In Piemonte si continuano a prescrivere antibiotici ad ampio spettro con troppa leggerezza. A lanciare l’allarme sono le Asl, i dati ufficiali e persino la Corte dei Conti. Eppure, nonostante i richiami, gli obiettivi fissati e le promesse istituzionali, nessuno sembra in grado – o disposto – a fermare questa deriva.
I numeri parlano da soli: il rapporto tra antibiotici ad ampio e ristretto spettro in Italia è di 9,5, già ben sopra la media europea (5,5). In Piemonte, però, la situazione è ancora più grave. L’Asl TO5, che avrebbe dovuto abbassare il proprio rapporto a 10,25 entro il 2024, è salita a 12,57 e nel primo trimestre 2025 ha toccato quota 14,20. Altro che miglioramento: si peggiora.
Solo a Torino, nei primi tre mesi del 2025, sono stati spesi quasi 1,74 milioni di euro per antibiotici ad uso sistemico. Una sola categoria terapeutica che pesa per il 5% della spesa totale del Servizio Sanitario Nazionale. E anche qui, il rapporto tra antibiotici a largo e ristretto spettro ha toccato livelli record: 14,97, ben oltre i limiti.

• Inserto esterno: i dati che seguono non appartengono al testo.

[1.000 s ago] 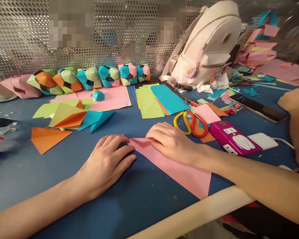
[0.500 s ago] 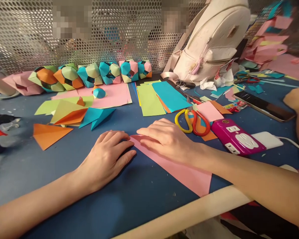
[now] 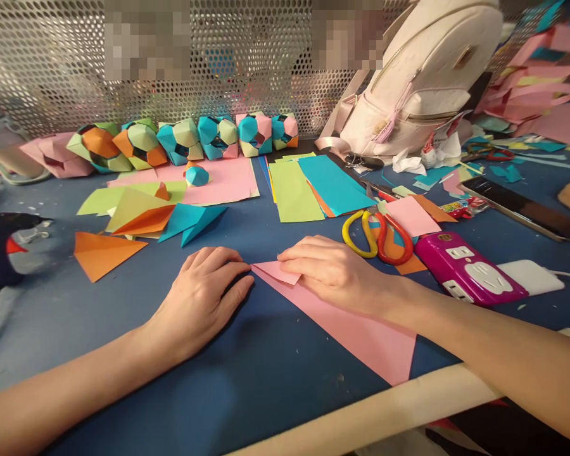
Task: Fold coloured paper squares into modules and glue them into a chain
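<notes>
A sheet of pink paper (image 3: 361, 332), folded to a long point with a small flap near the tip, lies on the blue table. My right hand (image 3: 335, 269) grips the paper at the upper edge of that flap, fingers together; its palm and wrist hide part of the sheet. My left hand (image 3: 209, 291) rests on the table at the paper's left tip. Its fingers are stretched out, the thumb apart, and the index fingertip touches or nearly touches the point. Beyond my right hand lie scissors (image 3: 394, 244) with a yellow and a red handle loop.
Folded paper balls (image 3: 178, 139) line the perforated screen. Loose orange paper (image 3: 107, 253) and green sheets (image 3: 297, 193) lie ahead. A glue gun (image 3: 4, 244) is at left. To the right are a purple power strip (image 3: 470, 269), a phone (image 3: 522, 206) and a backpack (image 3: 422, 82).
My right hand has drawn back slightly along the paper, uncovering the small flap near the tip. My left hand stays by the point. The view has shifted a little to the left.
</notes>
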A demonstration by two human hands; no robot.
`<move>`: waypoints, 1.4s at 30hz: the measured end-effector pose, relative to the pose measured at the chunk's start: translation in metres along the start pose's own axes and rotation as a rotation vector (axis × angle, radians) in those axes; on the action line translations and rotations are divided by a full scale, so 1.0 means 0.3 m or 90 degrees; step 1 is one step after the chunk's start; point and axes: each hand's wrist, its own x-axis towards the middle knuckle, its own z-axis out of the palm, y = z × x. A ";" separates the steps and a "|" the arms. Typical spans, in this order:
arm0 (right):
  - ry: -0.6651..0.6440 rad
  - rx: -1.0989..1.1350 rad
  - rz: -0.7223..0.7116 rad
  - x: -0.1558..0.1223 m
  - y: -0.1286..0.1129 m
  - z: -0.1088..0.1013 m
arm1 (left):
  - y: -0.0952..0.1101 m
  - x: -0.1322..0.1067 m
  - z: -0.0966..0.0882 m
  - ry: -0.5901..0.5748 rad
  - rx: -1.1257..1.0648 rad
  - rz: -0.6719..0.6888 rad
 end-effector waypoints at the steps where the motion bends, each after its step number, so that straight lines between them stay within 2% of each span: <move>1: -0.002 -0.003 -0.005 0.001 -0.002 -0.002 | -0.001 0.000 0.001 0.003 0.003 -0.003; 11: -0.032 -0.032 -0.084 0.006 -0.017 -0.026 | -0.010 -0.002 0.001 -0.002 0.009 -0.021; 17: -0.087 -0.067 -0.085 0.002 -0.018 -0.038 | -0.012 0.008 0.001 0.003 0.001 -0.022; 24: -0.089 -0.121 -0.100 0.011 -0.034 -0.040 | -0.017 0.014 0.000 0.008 0.023 -0.010; 29: -0.122 -0.149 -0.106 0.015 -0.044 -0.044 | -0.016 0.017 0.001 0.016 0.019 -0.007; 42: -0.133 -0.163 -0.105 0.011 -0.046 -0.043 | -0.012 0.012 -0.002 0.014 0.015 -0.025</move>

Il più prescritto? Amoxicillina con acido clavulanico, una molecola potente, sì, ma che rappresenta quasi la metà delle dosi dispensate. È la fotografia di un sistema che punta alla soluzione rapida, trascurando gli effetti a lungo termine.
Il risultato è noto: antibiotico-resistenza. Un fenomeno che cresce da anni e che in Piemonte continua ad essere ignorato. Si usano antibiotici forti anche dove basterebbe un trattamento mirato. Il circolo vizioso è evidente: più uso improprio, più batteri resistenti, più farmaci forti, più spesa. E meno efficacia.

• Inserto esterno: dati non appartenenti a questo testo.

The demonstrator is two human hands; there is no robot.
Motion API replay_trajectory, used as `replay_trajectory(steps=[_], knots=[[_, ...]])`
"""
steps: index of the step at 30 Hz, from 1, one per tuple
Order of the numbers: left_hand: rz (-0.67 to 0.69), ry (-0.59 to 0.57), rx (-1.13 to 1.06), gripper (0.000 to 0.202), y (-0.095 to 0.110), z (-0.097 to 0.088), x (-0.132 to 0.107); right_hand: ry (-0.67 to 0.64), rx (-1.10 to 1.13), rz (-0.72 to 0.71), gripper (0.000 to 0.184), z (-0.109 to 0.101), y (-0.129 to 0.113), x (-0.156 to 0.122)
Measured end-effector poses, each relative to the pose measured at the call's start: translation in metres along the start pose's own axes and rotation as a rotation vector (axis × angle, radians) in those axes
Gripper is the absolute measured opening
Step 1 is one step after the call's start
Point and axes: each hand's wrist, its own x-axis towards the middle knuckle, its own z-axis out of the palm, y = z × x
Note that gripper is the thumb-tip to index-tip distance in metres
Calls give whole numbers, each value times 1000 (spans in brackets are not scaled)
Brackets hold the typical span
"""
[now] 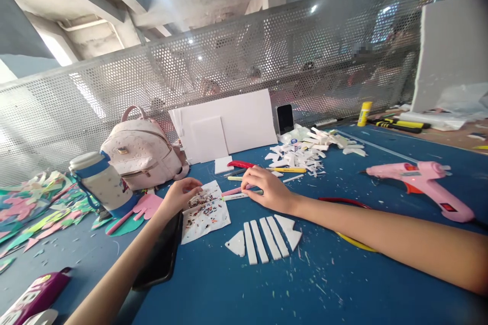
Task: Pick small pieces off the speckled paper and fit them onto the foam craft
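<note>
My left hand (182,195) hovers at the left edge of a creased white paper sheet (206,223) strewn with small dark and coloured shavings. Its thumb and forefinger are bent, a gap between them; nothing shows in them. My right hand (269,189) is closed over a white pen (233,196), beside a pink pen (238,189); its palm hides part of both. Nearer me lie white foam pieces in a fish-bone row: a rounded triangle (236,244), several strips (259,241) and a notched tail (290,232). A dark phone (158,259) rests under my left forearm.
A pink glue gun (423,177) lies at right. White foam scraps (305,152), a yellow cutter (290,169) and a red-handled tool (240,164) are behind my right hand. A tumbler (101,183), pink backpack (141,150), coloured scraps (38,208) and purple case (41,294) stand left.
</note>
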Motion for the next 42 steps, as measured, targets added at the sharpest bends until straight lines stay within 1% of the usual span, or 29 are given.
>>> replay_trajectory(steps=[2,4,11,18,20,25,34,42], knots=[[-10,-31,13,25,-10,1,2,-1,4,12,6,0,1,0],[-6,-59,42,21,-12,2,1,-5,5,19,6,0,1,0],[38,-111,144,20,7,2,-7,-10,2,15,6,0,2,-1],[132,-142,187,15,12,0,-9,-17,17,12,5,1,2,0],[140,-153,198,13,13,1,-9,-19,20,11,5,1,2,0],[126,-149,206,14,13,5,-9,-35,30,16,7,1,2,0],[153,-103,222,13,4,11,-7,-32,21,16,6,1,2,-1],[157,-89,268,15,-3,15,-5,-32,28,16,6,0,2,-1]])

Nel 2024, la Regione Piemonte ha speso 723 milioni di euro per acquisti sanitari, 40 milioni in più rispetto al 2023. Una crescita ritenuta “superiore al previsto” dalla Corte dei Conti. Ma se a crescere è solo il costo, mentre l’efficacia cala, allora il problema è strutturale.
Colpa dei medici? Dei pazienti? Delle istituzioni? Probabilmente un po’ di tutti. Alcuni medici prescrivono “per sicurezza”, senza attendere tamponi o risultati. Molti pazienti interrompono le cure prima del tempo, riutilizzano le confezioni avanzate, o pretendono pillole miracolose per ogni sintomo.
Anche negli allevamenti l’uso di antibiotici è ancora troppo diffuso, contribuendo a diffondere ceppi resistenti che finiscono indirettamente sulle nostre tavole.
Intanto negli ospedali aumentano le infezioni da batteri resistenti come Klebsiella o Escherichia coli. Alcuni casi sono già difficili da trattare con le terapie standard. E le opzioni rimaste si contano sulle dita di una mano.
Le istituzioni continuano a rispondere con linee guida, raccomandazioni e obiettivi sulla carta. Ma senza controlli, senza sanzioni, senza un cambio di passo concreto, queste restano buone intenzioni.
Servono azioni vere: formazione continua, controlli sulle prescrizioni, penalità per chi non rispetta i protocolli, e campagne rivolte ai cittadini. Perché il rischio, se non si interviene ora, è quello di trovarsi presto a combattere infezioni comuni con farmaci che non funzionano più. E allora sì, sarà troppo tardi.